**SUPPLIED DATA:**
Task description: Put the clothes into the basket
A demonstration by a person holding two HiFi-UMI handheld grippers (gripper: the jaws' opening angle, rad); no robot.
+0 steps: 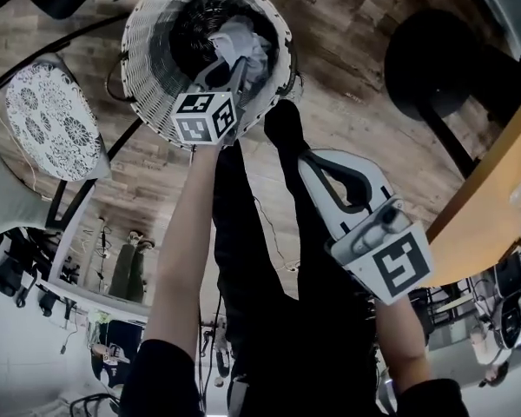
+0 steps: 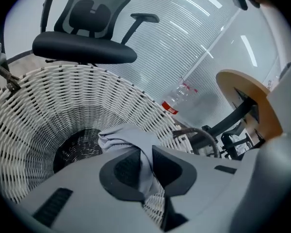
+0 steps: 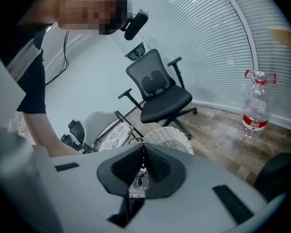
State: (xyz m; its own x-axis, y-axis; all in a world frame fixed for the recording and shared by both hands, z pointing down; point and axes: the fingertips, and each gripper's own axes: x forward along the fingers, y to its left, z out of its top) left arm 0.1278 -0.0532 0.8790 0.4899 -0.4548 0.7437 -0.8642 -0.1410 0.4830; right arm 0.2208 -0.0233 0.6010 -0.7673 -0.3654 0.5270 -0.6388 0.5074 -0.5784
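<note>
Inside the basket's mouth, at 12 o'clock in the head view, a grey cloth hangs bunched, pinched between the pads of the left gripper. It sits below the rim of the basket but is not let go. The dark bottom showing at 9 o'clock of the cloth looks bare. I judge the task nearly done for this piece: only the release is left, and no other clothes show in any view.

The left forearm reaches straight toward 12 o'clock, its gripper tipped steeply down over the near rim. The right gripper hangs at 4 o'clock of the basket, apart from it, aimed shallowly toward 11 o'clock, its jaws pressed together on nothing.
</note>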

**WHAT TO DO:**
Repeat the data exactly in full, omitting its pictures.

**TASK RESULT:**
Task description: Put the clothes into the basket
A demonstration by a person holding two HiFi-UMI handheld grippers (gripper: the jaws' opening angle, rad); no robot.
+0 steps: 
+0 steps: 
+0 steps: 
State: (xyz m; its own x-axis, y-axis; all in a world frame fixed for the recording and shared by both hands, z pointing down; point and axes: the fingertips, and each gripper's own axes: x forward along the fingers, y to its left, z out of its top) left arm 0.1278 -0.0532 0.8790 0.4899 -0.4548 0.7437 -0.8642 -0.1410 0.4830; right arm 0.2208 -0.0233 0.6010 -0.7673 -0.3654 0.5270 -0.6388 0.5074 -0.5784
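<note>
Inside the basket's mouth, at 12 o'clock in the head view, a grey cloth hangs bunched, pinched between the pads of the left gripper. It sits below the rim of the basket but is not let go. The dark bottom showing at 9 o'clock of the cloth looks bare. I judge the task nearly done for this piece: only the release is left, and no other clothes show in any view.

The left forearm reaches straight toward 12 o'clock, its gripper tipped steeply down over the near rim. The right gripper hangs at 4 o'clock of the basket, apart from it, aimed shallowly toward 11 o'clock, its jaws pressed together on nothing.
</note>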

The exercise asks for nothing more than this.